• **EXERCISE INSTRUCTIONS**: Your result should be the lines holding the word "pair", copied from the entries below.

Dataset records
Content starts
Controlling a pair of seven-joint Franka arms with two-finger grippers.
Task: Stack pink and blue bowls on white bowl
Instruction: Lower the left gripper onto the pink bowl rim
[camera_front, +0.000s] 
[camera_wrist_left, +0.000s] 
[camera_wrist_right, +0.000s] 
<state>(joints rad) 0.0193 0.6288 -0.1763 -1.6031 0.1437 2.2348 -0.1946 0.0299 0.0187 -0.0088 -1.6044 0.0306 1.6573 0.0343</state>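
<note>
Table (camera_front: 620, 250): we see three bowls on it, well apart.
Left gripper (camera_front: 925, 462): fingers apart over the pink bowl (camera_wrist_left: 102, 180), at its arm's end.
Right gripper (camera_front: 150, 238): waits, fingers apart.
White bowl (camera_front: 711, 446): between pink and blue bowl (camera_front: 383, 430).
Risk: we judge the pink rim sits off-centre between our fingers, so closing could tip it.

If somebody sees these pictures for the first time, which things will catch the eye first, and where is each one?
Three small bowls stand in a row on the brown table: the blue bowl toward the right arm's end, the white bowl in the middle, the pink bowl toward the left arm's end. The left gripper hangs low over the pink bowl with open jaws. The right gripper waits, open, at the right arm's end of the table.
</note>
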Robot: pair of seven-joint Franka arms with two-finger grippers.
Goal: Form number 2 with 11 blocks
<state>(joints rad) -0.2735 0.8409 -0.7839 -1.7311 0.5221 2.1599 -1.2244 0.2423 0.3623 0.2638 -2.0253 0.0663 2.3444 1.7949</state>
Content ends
• **ANSWER SPACE**:
Controlling a pair of seven-joint Franka arms with two-finger grippers.
Robot: pair of seven-joint Franka arms with two-finger grippers.

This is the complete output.